**PROVIDED DATA:**
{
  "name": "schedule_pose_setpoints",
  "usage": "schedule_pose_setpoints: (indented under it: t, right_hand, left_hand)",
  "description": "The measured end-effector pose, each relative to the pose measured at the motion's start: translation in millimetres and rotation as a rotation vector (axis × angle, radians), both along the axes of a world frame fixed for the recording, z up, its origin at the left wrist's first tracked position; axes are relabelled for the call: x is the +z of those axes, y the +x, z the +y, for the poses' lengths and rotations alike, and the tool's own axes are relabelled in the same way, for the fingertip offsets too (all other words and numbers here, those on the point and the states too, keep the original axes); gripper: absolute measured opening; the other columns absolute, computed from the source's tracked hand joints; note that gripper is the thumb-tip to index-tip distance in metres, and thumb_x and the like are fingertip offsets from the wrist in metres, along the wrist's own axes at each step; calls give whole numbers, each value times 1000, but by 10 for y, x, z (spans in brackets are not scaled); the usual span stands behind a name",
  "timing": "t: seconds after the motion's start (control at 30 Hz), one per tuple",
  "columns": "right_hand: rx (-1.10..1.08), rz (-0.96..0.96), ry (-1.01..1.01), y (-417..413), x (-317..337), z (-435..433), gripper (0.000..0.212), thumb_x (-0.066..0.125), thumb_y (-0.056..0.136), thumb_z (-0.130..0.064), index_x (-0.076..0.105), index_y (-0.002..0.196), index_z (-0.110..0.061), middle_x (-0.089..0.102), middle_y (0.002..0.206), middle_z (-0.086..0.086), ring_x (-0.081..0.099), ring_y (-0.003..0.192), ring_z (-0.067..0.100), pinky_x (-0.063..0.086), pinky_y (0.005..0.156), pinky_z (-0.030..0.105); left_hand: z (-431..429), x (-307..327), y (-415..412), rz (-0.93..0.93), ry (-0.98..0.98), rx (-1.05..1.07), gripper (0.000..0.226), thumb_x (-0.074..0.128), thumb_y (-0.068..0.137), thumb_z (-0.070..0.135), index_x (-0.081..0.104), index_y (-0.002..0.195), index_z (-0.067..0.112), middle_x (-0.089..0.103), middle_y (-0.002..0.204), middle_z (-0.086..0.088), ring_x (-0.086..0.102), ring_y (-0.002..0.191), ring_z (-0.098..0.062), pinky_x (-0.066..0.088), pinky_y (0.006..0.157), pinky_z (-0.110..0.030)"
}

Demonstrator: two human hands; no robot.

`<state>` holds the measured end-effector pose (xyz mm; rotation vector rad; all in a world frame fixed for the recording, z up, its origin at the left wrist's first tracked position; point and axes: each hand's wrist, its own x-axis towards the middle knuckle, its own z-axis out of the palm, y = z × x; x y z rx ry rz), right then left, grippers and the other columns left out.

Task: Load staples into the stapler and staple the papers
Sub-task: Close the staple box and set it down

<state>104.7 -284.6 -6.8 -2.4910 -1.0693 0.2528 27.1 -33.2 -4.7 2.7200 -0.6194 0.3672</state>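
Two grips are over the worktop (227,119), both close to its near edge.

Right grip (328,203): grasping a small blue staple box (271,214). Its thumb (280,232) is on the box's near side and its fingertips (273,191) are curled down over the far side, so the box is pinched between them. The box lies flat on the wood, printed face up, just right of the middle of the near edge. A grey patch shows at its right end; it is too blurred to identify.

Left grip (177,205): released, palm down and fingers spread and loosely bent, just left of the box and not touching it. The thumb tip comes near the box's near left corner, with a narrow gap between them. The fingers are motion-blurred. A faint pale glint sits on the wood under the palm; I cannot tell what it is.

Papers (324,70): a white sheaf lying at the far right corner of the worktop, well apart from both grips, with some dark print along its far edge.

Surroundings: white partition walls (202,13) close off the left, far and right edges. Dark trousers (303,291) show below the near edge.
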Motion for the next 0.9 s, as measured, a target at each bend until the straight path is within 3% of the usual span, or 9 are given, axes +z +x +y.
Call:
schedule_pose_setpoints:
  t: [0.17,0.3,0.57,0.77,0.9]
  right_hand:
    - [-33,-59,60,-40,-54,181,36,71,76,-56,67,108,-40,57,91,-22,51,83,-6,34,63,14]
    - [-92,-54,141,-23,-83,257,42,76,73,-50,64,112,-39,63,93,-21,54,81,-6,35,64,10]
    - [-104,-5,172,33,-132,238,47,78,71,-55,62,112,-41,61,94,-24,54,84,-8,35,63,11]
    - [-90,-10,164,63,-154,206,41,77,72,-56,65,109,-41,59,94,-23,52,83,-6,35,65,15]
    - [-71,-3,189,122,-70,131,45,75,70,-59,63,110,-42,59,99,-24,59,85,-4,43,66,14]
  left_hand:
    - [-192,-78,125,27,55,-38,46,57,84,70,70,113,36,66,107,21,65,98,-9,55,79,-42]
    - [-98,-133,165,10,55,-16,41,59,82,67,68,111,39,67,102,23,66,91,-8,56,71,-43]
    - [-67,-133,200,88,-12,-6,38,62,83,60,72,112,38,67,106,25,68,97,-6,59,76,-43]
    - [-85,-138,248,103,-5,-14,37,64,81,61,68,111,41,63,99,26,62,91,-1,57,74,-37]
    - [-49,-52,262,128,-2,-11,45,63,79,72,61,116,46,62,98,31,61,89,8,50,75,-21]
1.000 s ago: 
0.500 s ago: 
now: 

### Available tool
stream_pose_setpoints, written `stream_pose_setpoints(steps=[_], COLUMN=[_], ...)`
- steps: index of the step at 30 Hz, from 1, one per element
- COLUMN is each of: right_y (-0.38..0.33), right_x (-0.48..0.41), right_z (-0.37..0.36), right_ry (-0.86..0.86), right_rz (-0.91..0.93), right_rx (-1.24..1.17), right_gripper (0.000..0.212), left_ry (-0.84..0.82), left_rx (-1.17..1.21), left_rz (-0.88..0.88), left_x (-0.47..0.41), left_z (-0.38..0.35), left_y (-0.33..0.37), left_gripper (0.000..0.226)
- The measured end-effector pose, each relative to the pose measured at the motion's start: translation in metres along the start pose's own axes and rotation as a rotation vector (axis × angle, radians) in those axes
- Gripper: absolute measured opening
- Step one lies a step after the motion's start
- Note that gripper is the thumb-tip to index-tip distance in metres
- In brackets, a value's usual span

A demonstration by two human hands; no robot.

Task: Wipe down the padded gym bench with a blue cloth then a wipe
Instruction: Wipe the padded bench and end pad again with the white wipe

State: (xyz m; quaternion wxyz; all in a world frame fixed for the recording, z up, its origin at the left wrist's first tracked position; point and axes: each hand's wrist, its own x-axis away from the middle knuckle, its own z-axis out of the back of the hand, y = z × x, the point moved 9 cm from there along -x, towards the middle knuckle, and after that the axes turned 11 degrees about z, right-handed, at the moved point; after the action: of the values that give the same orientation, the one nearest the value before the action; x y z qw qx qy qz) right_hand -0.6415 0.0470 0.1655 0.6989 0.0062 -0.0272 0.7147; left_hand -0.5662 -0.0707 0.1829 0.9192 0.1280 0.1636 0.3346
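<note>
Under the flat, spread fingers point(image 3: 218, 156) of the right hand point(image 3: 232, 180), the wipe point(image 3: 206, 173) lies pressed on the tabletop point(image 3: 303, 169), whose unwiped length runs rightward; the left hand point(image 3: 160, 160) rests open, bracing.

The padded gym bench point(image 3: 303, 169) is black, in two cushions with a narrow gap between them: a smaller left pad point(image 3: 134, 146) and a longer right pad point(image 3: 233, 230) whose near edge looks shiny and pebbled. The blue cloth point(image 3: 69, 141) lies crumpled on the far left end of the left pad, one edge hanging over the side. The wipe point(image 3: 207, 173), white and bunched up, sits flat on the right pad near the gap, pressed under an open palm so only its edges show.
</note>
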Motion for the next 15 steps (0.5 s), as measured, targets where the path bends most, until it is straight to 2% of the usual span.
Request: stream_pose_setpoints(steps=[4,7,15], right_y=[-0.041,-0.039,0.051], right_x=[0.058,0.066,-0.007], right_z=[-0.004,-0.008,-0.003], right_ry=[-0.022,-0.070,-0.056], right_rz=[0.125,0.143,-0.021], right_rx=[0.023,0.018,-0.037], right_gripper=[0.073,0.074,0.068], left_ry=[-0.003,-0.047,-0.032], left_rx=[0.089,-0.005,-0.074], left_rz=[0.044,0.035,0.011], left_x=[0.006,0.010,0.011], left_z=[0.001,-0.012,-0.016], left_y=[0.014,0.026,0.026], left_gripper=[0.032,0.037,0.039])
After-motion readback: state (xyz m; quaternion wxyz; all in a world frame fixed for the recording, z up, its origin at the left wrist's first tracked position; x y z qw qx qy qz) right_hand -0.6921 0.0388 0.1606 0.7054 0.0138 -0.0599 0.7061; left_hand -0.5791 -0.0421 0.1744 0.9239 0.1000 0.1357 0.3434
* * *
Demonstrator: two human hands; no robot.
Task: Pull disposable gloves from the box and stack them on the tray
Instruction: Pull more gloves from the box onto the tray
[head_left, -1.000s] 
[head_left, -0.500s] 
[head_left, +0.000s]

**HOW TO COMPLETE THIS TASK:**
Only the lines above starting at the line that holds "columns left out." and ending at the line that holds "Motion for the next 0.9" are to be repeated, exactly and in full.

**TASK SOLUTION:**
`<state>` holds the measured end-effector pose (xyz mm; rotation vector rad; all in a world frame fixed for the recording, z up, its origin at the left wrist's first tracked position; point and axes: each hand's wrist, its own x-axis towards the middle knuckle, its own z-axis out of the palm, y = z × x; x y z rx ry rz), right then left, grippers and the other columns left out.

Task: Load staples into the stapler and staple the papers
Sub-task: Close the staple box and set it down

<state>104.7 -284.6 -6.8 -2.4910 -1.0693 0.2528 27.1 -33.2 -4.7 2.7200 -0.6194 0.3672</state>
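Two grips are over the worktop (227,119), both close to its near edge.

Right grip (328,203): grasping a small blue staple box (271,214). Its thumb (280,232) is on the box's near side and its fingertips (273,191) are curled down over the far side, so the box is pinched between them. The box lies flat on the wood, printed face up, just right of the middle of the near edge. A grey patch shows at its right end; it is too blurred to identify.

Left grip (177,205): released, palm down and fingers spread and loosely bent, just left of the box and not touching it. The thumb tip comes near the box's near left corner, with a narrow gap between them. The fingers are motion-blurred. A faint pale glint sits on the wood under the palm; I cannot tell what it is.

Papers (324,70): a white sheaf lying at the far right corner of the worktop, well apart from both grips, with some dark print along its far edge.

Surroundings: white partition walls (202,13) close off the left, far and right edges. Dark trousers (303,291) show below the near edge.
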Motion for the next 0.9 s, as measured, a target at each bend until the straight path is within 3% of the usual span, or 9 are given, axes +z +x +y.

A complete answer has now been given.